If the configuration file contains the <INTERNAL_ROUTER> directive, it is possible to override default routing criteria by defining a list of mode-dependent criteria ordered by priority.

For example, in SIP mode:

 

            <INTERNAL_ROUTER>

             <CRITERIA>CALLID</CRITERIA>

             <CRITERIA>REQUESTURI</CRITERIA>

            </INTERNAL_ROUTER>

 

This declaration means Tulip will first try to route using the Call-Id SIP header, then if it fails will use the request uri.
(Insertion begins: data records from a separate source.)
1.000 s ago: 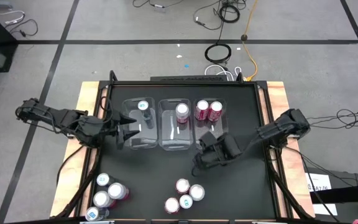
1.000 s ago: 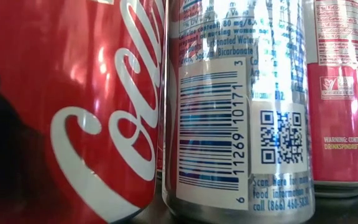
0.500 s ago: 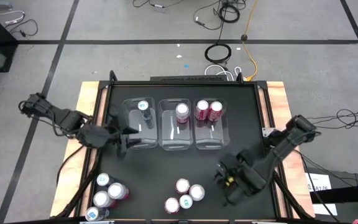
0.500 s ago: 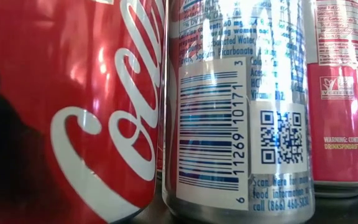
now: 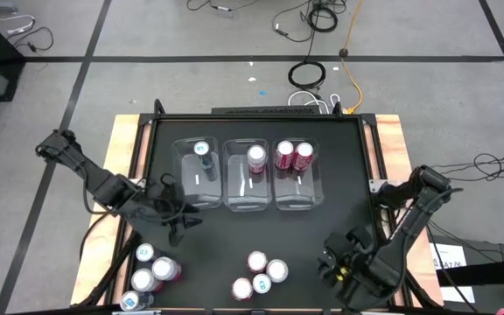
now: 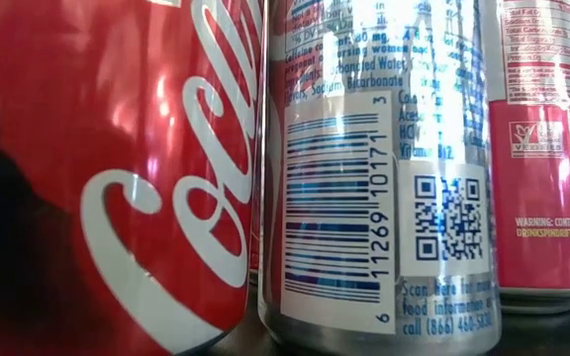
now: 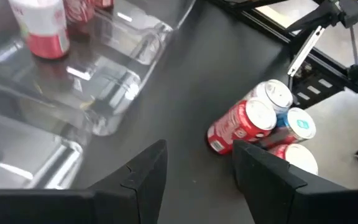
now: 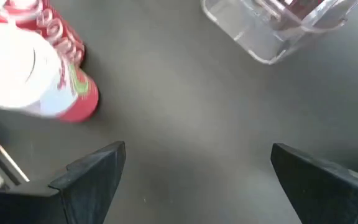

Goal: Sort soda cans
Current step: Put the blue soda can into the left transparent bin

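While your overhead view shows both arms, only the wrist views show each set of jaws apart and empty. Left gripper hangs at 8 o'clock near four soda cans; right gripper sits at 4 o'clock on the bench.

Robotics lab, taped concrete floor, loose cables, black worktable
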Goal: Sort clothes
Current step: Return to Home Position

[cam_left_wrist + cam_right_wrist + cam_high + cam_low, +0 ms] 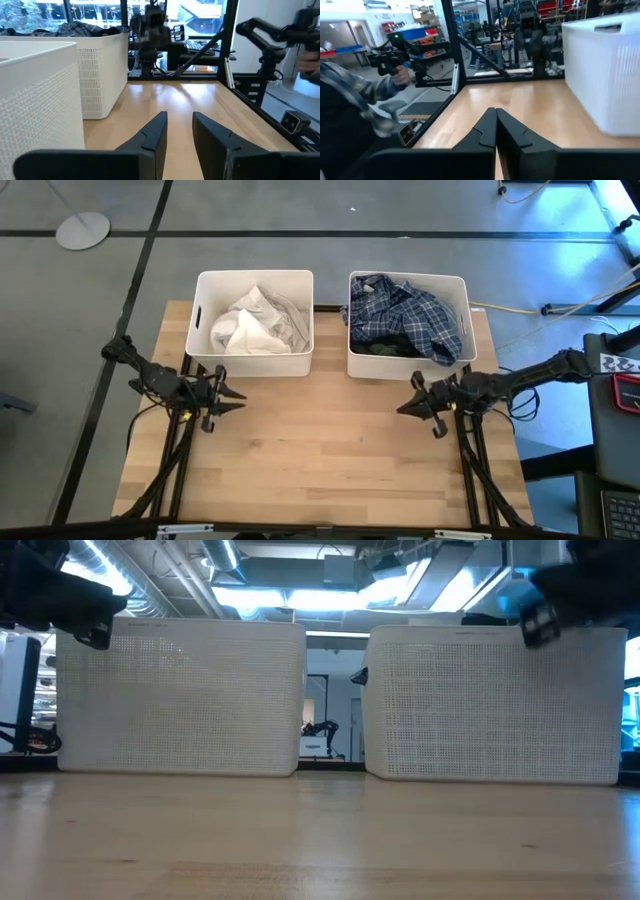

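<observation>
White and pale grey clothes point(258, 325) lie heaped in the left white bin point(203, 288). A navy-and-white plaid shirt point(415, 310) lies over dark clothes point(385, 348) in the right white bin point(466, 305). My left gripper point(238, 399) is open and empty above the bare table, just in front of the left bin; its fingers point(159, 129) show apart in the left wrist view. My right gripper point(400, 408) is shut and empty above the table in front of the right bin; it also shows in the right wrist view point(495, 111).
Both bins stand side by side at the table's far edge point(180, 700) point(495, 705). Bare wooden table top point(320, 450) lies between the grippers and toward the near edge. A person's hand point(400, 75) and plaid sleeve point(350, 92) show beyond the table's side.
</observation>
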Available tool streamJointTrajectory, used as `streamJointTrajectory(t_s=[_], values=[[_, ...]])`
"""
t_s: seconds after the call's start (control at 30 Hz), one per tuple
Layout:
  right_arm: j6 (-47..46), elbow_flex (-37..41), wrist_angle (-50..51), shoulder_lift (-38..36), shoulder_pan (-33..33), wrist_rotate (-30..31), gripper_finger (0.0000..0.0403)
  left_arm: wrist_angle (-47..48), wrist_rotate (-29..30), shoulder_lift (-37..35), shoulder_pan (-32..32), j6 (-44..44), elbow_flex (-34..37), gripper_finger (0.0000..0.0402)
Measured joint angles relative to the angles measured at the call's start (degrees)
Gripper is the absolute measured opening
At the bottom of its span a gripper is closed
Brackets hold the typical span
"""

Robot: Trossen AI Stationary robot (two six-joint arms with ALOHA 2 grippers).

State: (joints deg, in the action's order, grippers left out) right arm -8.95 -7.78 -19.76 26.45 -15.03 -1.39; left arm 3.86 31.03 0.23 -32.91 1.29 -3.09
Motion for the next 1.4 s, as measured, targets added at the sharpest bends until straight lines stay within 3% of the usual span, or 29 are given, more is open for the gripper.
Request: streamJointTrajectory(t_s=[0.1,0.37,0.6,0.83,0.97,1.1,1.4], values=[[-1.76,6.72,-3.57,-4.50,-0.02,-0.19,0.0007,0.04,-1.25,0.00,-0.01,0.30,0.00,0.0081],[0.91,6.98,6.69,-12.15,0.07,2.47,0.0007,-6.03,-4.57,0.02,0.24,-4.29,1.97,0.0081],[0.85,7.00,15.81,-19.92,0.07,2.47,0.0007,-7.56,-5.82,0.00,4.43,-7.99,2.56,0.0062],[1.68,7.01,18.64,-25.38,0.07,2.07,0.0007,-5.33,-24.85,0.00,9.76,-2.29,2.56,0.0024],[1.87,7.00,19.03,-24.86,0.05,1.56,0.0007,-5.43,-24.22,0.02,13.54,-4.25,2.56,0.0009],[1.94,7.00,19.24,-24.37,0.07,1.63,0.0007,-6.11,-19.91,0.02,19.35,-5.43,2.56,0.0002],[1.96,7.00,19.44,-24.41,0.07,1.93,0.0007,-5.77,-22.28,0.02,24.35,-5.00,2.56,0.0000]])
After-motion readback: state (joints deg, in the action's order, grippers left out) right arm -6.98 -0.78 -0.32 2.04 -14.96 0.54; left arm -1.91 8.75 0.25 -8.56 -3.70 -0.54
In this mode, the routing is performed using the corresponding <AGENT_xxx> declaration anchor in the configuration file. Indeed, its atribute(s) are usually mapped to application level protocol fields and will allow the first packet to be routed. Afterwards, the subsequent packets can be routed using other criteria, more session-related (ex, call-ID in SIP, context in MEGACO).

 

Transport-based routing: this function assumes the MODE attribute of <TRANSPORT> anchor was set to MULTI. In this case, the packet is routed to the agent according to the socket it arrived to. For example, the http Client example scenario uses such a mechanism to route packets to the HTTP clients.

 

When a packet is received, the following process is executed:

 

1) If there is no traffic agent running and the launcher is receiving packets, route the packet to launcher. If launcher does not receive packet right now or there is a mismatch with received packet, route towards responder if possible.

 

2) If applicative routing returns an existing traffic agent and which is currently receiving, route the packet towards the agent. If the reception fails and there is a responder, route to the responder.

 

3) If applicative routing does not match any traffic agent, route to the responder if it exists.

 

4) If the routing fails and responder cannot match the packet, display a non blocking warning (UNEXPECTED message).

 

5) If the routing succeeds, but the packet does not match what is expected in traffic agent, display a blocking error.